When Magic Johnson first heard that some producers wanted to make a play about his relationship and rivalry with Larry Bird, he thought they were crazy. Bird was just as skeptical.
“I said ‘Larry, they want to do this play,’ and there was silence on the phone. He said, ‘What?’ But he warmed up to it and when Fran and Tony talked to him, he was really impressed with them. We decided, let's do it and it has been great.”
Fran and Tony are Fran Kirmser and Tony Ponturo, who also responsible for surprising Broadway with Lombardi, a play about Packers coach Vince Lombardi which defied odds to become the longest running play on Broadway in the 2010-11 season.
How have they translated sports plays into a viable business?
By bringing a different demographic into the plush seats.
“The usual theater goer is female and 35 to 65 years old, that go with their gal friends to the theater,” Kirmser said. “That's the typical consumer. What's happening with this, is they're all grabbing their husbands and their boyfriends and saying, ‘Come on, you gotta come and see this.’ The content of the show is drawing all the sports fans, all of us that remember watching them play.”
“Now we’re seeing fathers bringing their sons,” Johnson said. “Their dads are saying, ‘Come here, let me show you my idols. Here they are up on stage.”

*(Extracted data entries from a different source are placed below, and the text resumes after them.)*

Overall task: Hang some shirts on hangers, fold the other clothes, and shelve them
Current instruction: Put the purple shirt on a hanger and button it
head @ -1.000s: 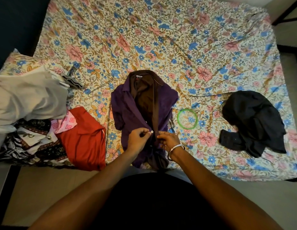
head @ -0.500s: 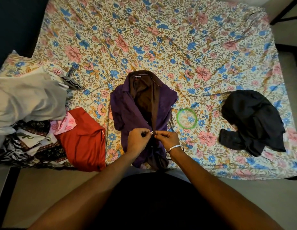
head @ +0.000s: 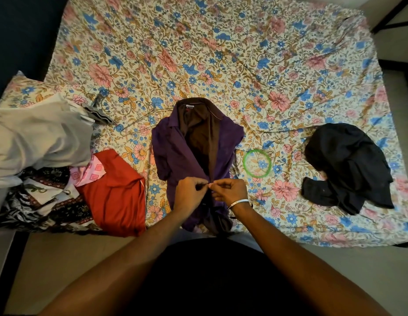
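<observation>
At lower centre of the frame the left hand [head: 191, 194] and right hand [head: 230, 192] meet fingertip to fingertip, each with curled fingers pinching the front edge of the purple shirt [head: 175, 156] where its two front panels come together; a pale speck shows between the fingertips, too small to identify. A metal bangle [head: 238, 202] circles the right wrist. The purple shirt lies flat on the floral bedsheet [head: 221, 53], its long axis running vertically in the frame, collar toward the top and hem toward the bottom edge of the bed; its open upper front shows brown fabric. A wire hanger [head: 139, 124] lies on the sheet just upper left of the shirt. To the right, near the shirt, lies a green ring [head: 257, 163], and further right a crumpled black garment [head: 346, 165]. Left of the shirt sits a folded red garment [head: 116, 197], beside a heap of patterned clothes [head: 38, 201] under a grey-white cloth [head: 38, 137] at the left edge.
</observation>
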A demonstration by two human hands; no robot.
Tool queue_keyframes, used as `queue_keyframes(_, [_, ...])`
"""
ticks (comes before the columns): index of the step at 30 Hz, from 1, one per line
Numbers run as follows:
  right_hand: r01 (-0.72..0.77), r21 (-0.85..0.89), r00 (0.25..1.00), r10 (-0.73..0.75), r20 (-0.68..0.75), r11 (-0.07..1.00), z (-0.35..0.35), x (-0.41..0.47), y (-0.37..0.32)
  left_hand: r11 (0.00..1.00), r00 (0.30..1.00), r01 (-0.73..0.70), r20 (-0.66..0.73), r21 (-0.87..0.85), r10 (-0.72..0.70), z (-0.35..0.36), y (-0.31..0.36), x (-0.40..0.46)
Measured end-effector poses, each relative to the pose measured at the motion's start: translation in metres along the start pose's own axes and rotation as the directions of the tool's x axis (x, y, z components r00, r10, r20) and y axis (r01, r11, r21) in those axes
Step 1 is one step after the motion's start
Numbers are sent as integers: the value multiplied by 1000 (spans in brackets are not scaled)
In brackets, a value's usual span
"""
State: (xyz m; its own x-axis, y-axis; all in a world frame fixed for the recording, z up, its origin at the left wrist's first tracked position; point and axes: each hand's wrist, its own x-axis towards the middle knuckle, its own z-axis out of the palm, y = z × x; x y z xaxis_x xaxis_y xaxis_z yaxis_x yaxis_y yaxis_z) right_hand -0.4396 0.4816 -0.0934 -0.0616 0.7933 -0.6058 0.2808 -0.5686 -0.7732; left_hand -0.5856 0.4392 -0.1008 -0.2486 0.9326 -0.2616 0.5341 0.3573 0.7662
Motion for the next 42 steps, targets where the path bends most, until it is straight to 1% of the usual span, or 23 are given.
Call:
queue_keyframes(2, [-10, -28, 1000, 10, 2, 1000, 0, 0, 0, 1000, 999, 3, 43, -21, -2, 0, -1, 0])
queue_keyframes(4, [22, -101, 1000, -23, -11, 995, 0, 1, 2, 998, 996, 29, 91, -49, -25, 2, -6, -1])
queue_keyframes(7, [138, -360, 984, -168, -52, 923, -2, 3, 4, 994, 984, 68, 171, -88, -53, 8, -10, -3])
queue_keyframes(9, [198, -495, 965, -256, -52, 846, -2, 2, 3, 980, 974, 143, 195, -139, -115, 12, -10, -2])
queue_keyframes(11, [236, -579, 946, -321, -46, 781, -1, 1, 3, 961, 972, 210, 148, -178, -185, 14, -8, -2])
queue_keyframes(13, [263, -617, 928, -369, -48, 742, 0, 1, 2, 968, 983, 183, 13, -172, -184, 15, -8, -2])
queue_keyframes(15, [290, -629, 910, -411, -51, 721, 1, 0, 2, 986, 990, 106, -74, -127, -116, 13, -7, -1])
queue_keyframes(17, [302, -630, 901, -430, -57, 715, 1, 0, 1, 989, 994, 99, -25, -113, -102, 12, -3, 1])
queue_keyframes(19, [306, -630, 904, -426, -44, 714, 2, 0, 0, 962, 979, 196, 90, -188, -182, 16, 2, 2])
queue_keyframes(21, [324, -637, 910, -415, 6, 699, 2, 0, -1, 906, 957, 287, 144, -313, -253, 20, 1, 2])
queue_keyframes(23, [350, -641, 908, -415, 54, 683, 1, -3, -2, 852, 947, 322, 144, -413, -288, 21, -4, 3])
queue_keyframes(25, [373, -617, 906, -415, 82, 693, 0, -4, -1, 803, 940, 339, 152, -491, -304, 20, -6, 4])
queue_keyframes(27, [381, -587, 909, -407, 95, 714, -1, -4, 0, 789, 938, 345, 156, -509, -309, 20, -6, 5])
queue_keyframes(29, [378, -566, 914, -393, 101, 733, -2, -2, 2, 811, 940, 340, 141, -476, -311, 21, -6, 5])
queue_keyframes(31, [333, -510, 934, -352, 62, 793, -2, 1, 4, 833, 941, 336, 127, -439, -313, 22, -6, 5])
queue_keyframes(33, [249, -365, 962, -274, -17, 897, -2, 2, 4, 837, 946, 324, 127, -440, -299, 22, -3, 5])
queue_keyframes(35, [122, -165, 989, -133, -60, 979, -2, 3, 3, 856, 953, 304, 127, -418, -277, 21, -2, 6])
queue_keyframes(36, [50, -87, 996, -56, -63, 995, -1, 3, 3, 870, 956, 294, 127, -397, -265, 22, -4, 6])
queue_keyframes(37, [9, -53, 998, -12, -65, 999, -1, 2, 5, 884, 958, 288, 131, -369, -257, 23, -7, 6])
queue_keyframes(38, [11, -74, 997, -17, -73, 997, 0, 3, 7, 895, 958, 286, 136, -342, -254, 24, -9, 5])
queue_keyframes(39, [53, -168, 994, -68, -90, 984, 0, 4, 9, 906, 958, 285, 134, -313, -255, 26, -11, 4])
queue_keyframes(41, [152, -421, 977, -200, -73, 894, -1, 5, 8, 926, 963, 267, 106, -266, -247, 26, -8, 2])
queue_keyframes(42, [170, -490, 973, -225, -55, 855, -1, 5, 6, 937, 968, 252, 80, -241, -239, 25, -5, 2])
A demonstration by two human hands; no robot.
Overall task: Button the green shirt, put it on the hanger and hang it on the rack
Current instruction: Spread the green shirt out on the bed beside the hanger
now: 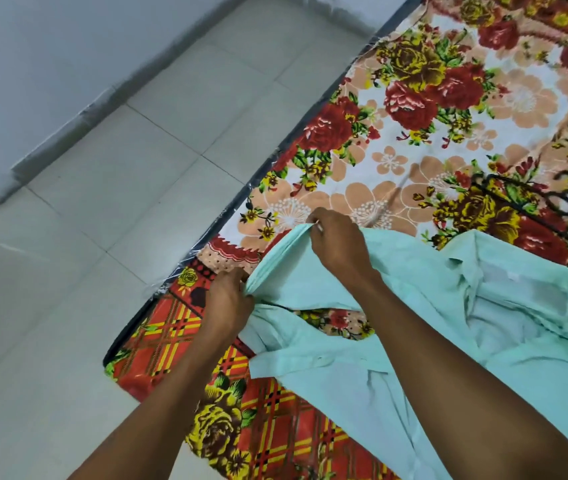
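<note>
A pale green shirt [448, 306] lies rumpled on a flowered bedspread, its collar toward the right and its front open. My left hand [228, 303] grips the shirt's lower front edge near the bed's left side. My right hand [336, 239] pinches the same edge farther up, and the cloth is stretched between the two hands. A black hanger [549, 206] lies flat on the bedspread beyond the shirt, at the right. No rack is in view.
The bed with its floral bedspread [414, 116] fills the right half; its edge runs diagonally from the lower left to the top. Pale floor tiles [119, 202] and a grey wall base [68, 109] lie to the left.
</note>
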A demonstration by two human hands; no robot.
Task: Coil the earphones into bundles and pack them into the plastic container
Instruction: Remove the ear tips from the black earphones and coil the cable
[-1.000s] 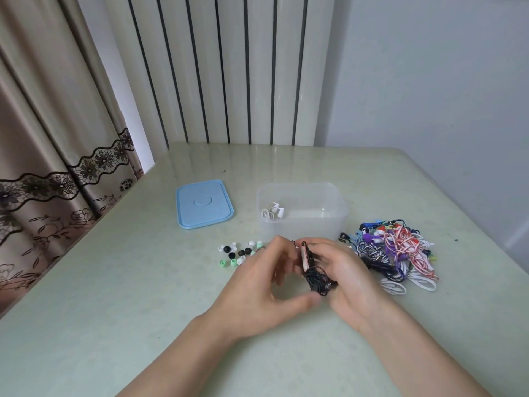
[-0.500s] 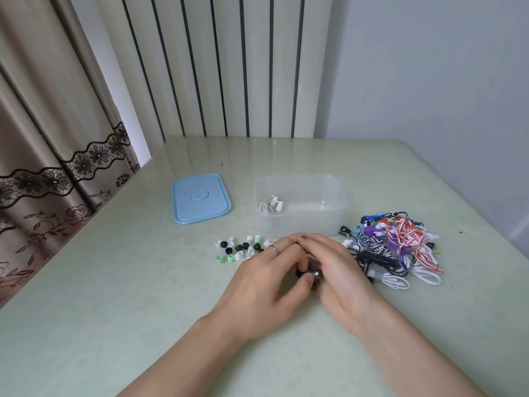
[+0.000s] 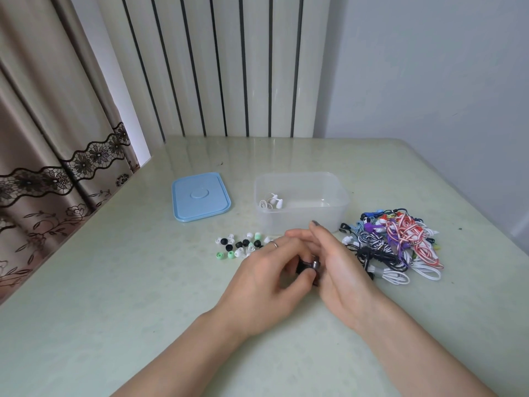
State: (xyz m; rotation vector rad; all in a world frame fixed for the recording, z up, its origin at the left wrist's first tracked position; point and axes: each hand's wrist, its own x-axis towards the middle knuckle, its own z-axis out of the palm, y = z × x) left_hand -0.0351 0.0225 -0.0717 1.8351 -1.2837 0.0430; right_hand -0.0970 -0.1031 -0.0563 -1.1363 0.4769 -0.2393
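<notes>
Head view of a pale green tabletop set against a ribbed wall panel, with a lace-trimmed curtain at the left. Both hands meet near the centre of the tabletop, just in front of the clear plastic container. The left hand, which wears a ring, curls its fingers and thumb around a small black earphone bundle; the right hand closes on the same bundle from the other side, so that each grip is clamped on it and only a dark part with a metallic end shows between the fingers. The container stands open and holds one coiled white earphone set against its left wall. Its blue lid lies flat on the tabletop to the left, apart from it. A scatter of loose ear tips in black, white and green lies beside the left hand's fingers. To the right of the right hand rests a pile of uncoiled earphones in white, black, purple, blue and red-and-white.
</notes>
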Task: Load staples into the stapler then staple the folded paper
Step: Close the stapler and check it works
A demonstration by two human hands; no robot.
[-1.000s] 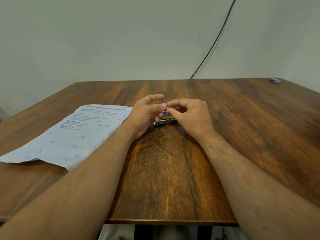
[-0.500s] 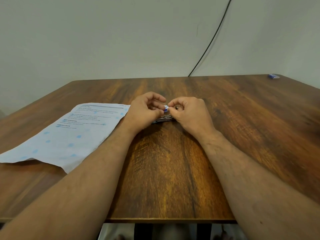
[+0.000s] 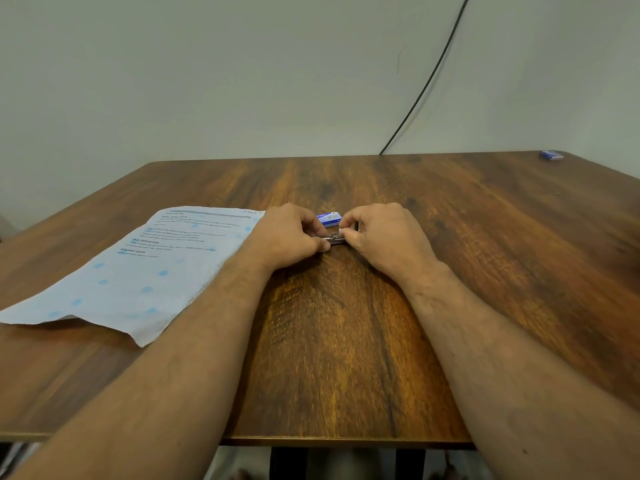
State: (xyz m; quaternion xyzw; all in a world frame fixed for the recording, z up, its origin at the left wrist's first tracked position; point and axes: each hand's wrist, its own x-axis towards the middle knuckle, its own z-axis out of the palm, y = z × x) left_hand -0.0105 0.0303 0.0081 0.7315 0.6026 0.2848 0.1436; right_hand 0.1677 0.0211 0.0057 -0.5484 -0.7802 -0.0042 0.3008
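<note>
A small metal stapler [image 3: 333, 239] lies on the wooden table [image 3: 346, 341] between my two hands. My left hand [image 3: 289, 233] curls over its left end, fingertips pinched on it. My right hand [image 3: 384, 235] pinches its right end with thumb and forefinger. Most of the stapler is hidden by my fingers. A small blue and white staple box [image 3: 329, 218] rests on the table just behind the stapler. The printed paper [image 3: 138, 271] lies flat to the left, its right edge under my left wrist.
A second small blue object [image 3: 550, 155] sits at the far right corner of the table. A black cable [image 3: 426, 84] runs down the wall to the table's back edge. The table's front edge is close to my body.
Both hands have dropped lower onto the stapler. The staple box, earlier held between my fingertips, now rests on the table behind them.
</note>
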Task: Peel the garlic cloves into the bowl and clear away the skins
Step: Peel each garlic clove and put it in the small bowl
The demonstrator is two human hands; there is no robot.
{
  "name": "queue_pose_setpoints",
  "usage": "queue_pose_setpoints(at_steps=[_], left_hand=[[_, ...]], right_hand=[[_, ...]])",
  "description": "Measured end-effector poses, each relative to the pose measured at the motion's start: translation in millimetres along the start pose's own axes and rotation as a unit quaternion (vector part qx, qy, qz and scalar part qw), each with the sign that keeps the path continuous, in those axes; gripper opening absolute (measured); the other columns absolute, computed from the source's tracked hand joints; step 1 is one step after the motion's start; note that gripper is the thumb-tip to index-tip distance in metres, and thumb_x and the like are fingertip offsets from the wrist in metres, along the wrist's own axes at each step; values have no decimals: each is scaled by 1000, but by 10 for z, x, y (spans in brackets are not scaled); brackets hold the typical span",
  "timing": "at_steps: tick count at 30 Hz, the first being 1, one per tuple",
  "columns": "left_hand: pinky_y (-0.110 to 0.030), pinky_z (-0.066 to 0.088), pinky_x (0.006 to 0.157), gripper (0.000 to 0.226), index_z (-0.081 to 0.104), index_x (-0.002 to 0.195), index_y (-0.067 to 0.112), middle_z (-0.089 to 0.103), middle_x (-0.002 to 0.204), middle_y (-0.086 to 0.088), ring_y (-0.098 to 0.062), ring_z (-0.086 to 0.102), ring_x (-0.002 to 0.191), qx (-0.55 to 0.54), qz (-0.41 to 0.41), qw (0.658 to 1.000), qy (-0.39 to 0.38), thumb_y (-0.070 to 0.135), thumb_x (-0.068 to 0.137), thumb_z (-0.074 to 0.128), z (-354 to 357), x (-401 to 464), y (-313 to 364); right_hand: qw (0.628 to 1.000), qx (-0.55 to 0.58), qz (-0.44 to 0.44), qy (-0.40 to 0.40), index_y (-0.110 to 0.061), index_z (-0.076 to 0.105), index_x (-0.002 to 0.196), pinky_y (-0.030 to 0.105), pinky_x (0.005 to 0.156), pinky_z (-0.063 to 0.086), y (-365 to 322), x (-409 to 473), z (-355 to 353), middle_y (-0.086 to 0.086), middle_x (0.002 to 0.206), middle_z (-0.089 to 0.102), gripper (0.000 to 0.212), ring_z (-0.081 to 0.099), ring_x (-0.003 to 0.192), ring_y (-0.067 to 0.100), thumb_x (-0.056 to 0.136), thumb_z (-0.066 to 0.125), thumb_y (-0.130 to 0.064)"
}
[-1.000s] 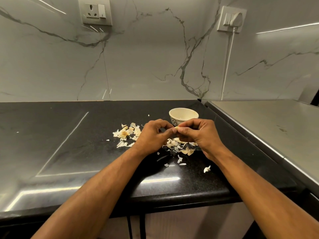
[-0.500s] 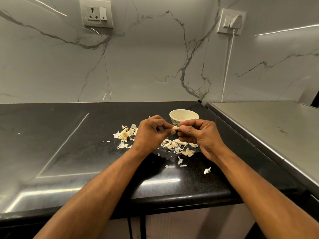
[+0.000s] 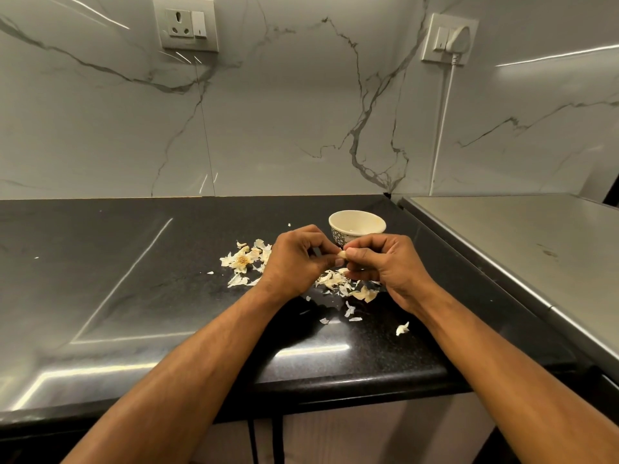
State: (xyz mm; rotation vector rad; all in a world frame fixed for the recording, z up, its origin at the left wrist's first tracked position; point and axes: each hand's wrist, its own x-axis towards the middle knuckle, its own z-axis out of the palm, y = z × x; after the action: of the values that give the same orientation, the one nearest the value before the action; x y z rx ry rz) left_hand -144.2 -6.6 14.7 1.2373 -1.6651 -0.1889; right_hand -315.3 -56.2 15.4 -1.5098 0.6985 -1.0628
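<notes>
On the black counter (image 3: 134, 296), left hand (image 3: 298, 259) and right hand (image 3: 385, 262) pinch one garlic clove (image 3: 342, 254).

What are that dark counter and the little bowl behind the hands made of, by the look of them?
The counter looks like polished black stone, perhaps granite: fine pale speckles and sharp mirror-like streaks of light. The bowl looks like glazed ceramic: a smooth cream inside with a soft shine and a dark printed pattern on the outside. Neither can be told for sure from the look alone.
</notes>
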Motion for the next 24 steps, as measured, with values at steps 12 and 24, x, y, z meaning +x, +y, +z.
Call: queue_pose_setpoints(at_steps=[12,24], left_hand=[[-15,48,61,9,74,78,17,62,79,13,-1,57,66,9,-8,1000,-2,15,73,82,-5,-7,-12],[-27,55,63,8,74,78,17,65,79,9,-8,61,67,17,0,1000,-8,16,75,82,1,-9,-23]], right_hand=[[1000,20,-14,0,1,73,91,33,65,61,-17,-17,11,19,78,71,11,69,66,23,85,69,-8],[1000,12,-5,-10,2,72,88,29,61,59,-17,-14,5,19,76,72,7,68,64,22,88,65,-1]])
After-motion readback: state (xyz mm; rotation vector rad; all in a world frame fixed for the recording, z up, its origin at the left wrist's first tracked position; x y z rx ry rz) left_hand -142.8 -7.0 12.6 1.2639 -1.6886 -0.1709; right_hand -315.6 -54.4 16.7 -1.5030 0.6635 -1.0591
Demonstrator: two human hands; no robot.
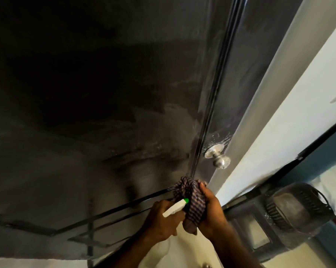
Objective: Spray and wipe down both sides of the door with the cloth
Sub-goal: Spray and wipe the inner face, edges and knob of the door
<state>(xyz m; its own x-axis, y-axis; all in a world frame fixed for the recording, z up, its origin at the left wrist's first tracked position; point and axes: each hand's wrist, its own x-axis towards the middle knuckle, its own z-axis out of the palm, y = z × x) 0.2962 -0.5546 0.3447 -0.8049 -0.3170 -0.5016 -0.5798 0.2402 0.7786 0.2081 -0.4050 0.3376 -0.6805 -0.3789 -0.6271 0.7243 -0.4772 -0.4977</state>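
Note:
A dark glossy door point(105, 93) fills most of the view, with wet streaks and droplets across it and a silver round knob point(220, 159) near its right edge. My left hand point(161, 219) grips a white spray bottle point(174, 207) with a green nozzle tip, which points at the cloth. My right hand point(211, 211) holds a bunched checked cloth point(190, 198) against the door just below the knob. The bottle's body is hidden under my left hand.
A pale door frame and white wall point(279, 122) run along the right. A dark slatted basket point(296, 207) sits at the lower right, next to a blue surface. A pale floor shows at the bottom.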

After only sellouts in previews the show opened Wednesday night to mixed reviews. Charles Isherwood of the New York Times called it an “uninspired trek,” while Elisabeth Vincentelli of the New York Post gave the show three stars, calling it “The Odd Couple with hoops.”
Everyone involved with the play knew that the show wouldn’t be successful if the actors didn’t perfectly nail Magic and Larry. Tug Coker, who plays Bird, practiced his shooting motion until it was exactly like Larry Legend. Kevin Daniels, who plays Magic, had to get down that smile.
One of the key scenes in the play, written by Academy Award winner Eric Simonson, is when Bird’s mother invites Magic over Bird’s house for lunch after they shot a Converse commercial in Bird’s hometown of French Lick, Indiana.
“That piece and that part of the play meant so much and it still means so much because if I didn't go to Larry’s home to shoot that (Converse) commercial and if I don't go to the house to have lunch, I don’t think we'd be sitting doing this play today.”
If the show has one thing going for it, it’s that there’s not going to be much sticker shock from the Broadway prices, which range from about $40 to $200 for the show. That’s because so many fans are used to paying top dollar for sporting events and businessmen who come can compare it to the expensed meal.
Said producer Tony Ponturo: “Coming from the corporate world, how many steak dinners and golf events can you do?